Default --store-path is .falsifyai/replays.db. Use :memory: for ephemeral test-only runs.

CI integration

Ship the evidence with your PR, not just the pass/fail signal:

- name: Reliability regression gate
  env:
    OPENAI_API_KEY: ${{ secrets.OPENAI_API_KEY }}
  run: |
    KNOWN_GOOD="${{ vars.FALSIFYAI_BASELINE_SESSION_ID }}"
    falsifyai run eval.yaml
    CANDIDATE=$(sqlite3 .falsifyai/replays.db \
      "SELECT session_id FROM sessions ORDER BY created_at_iso DESC LIMIT 1;")
    falsifyai diff "$KNOWN_GOOD" "$CANDIDATE"
    # Exit 5 = regression; the job fails.

KNOWN_GOOD is a session id captured locally against the production model and committed as a repo/org variable. Archive .falsifyai/replays.db as a CI artifact if you want to inspect the evidence later.


What FalsifyAI is not

  • Not a prompt optimization suite. No prompt tuning, no automated A/B over wordings. The spec is authored deliberately.
  • Not a telemetry platform. No streaming, no production dashboards, no time-series. The artifact is per-run preserved evidence.
  • Not a generalized observability product. The CLI compresses; the artifact preserves. The headline tells you whether to look; the artifact tells you what to look at.
  • Not a workflow orchestrator. Seven subcommands are the entire surface.
  • Not an AI governance suite. Governance platforms consume reliability evidence; FalsifyAI produces it.

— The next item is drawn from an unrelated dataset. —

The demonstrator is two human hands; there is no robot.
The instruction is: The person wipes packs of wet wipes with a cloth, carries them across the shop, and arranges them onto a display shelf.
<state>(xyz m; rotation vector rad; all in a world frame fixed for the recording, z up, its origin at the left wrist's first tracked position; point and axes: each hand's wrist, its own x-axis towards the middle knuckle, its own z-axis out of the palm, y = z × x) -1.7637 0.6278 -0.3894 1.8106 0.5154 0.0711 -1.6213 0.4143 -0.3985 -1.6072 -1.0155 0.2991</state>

These exclusions keep the surface compressible. Adding any of them corrupts the discipline.


What kind of tool is this?

You've seen the workflow. The bigger pattern:

Domain Evidence infrastructure
Software supply chain SBOM (CycloneDX, SPDX) — what's in this build, with provenance
Static analysis SARIF — the structured record of what was scanned and found
Build provenance Sigstore / in-toto — cryptographic attestations about what was built and by whom
Distributed tracing OpenTelemetry — preserved, inspectable traces of what a system actually did
Stochastic-system reliability FalsifyAI replay artifact — preserved, inspectable evidence that a model behaved reliably under realistic pressure

The underlying pattern isn't new. Applying it to stochastic-system reliability is. FalsifyAI is the stochastic-systems analogue of an evidence layer you already know.


Architecture

Three layers, separated by design. The replay artifact is the central object; the other two layers exist to produce and interpret it.

  GENERATION                 INTERPRETATION              PRESERVATION
  spec.yaml                  invariants                  ReplayArtifact
  materialize                verdict resolver            ReplayStore
  execute        ──▶         CLI render          ──▶     (the durable product)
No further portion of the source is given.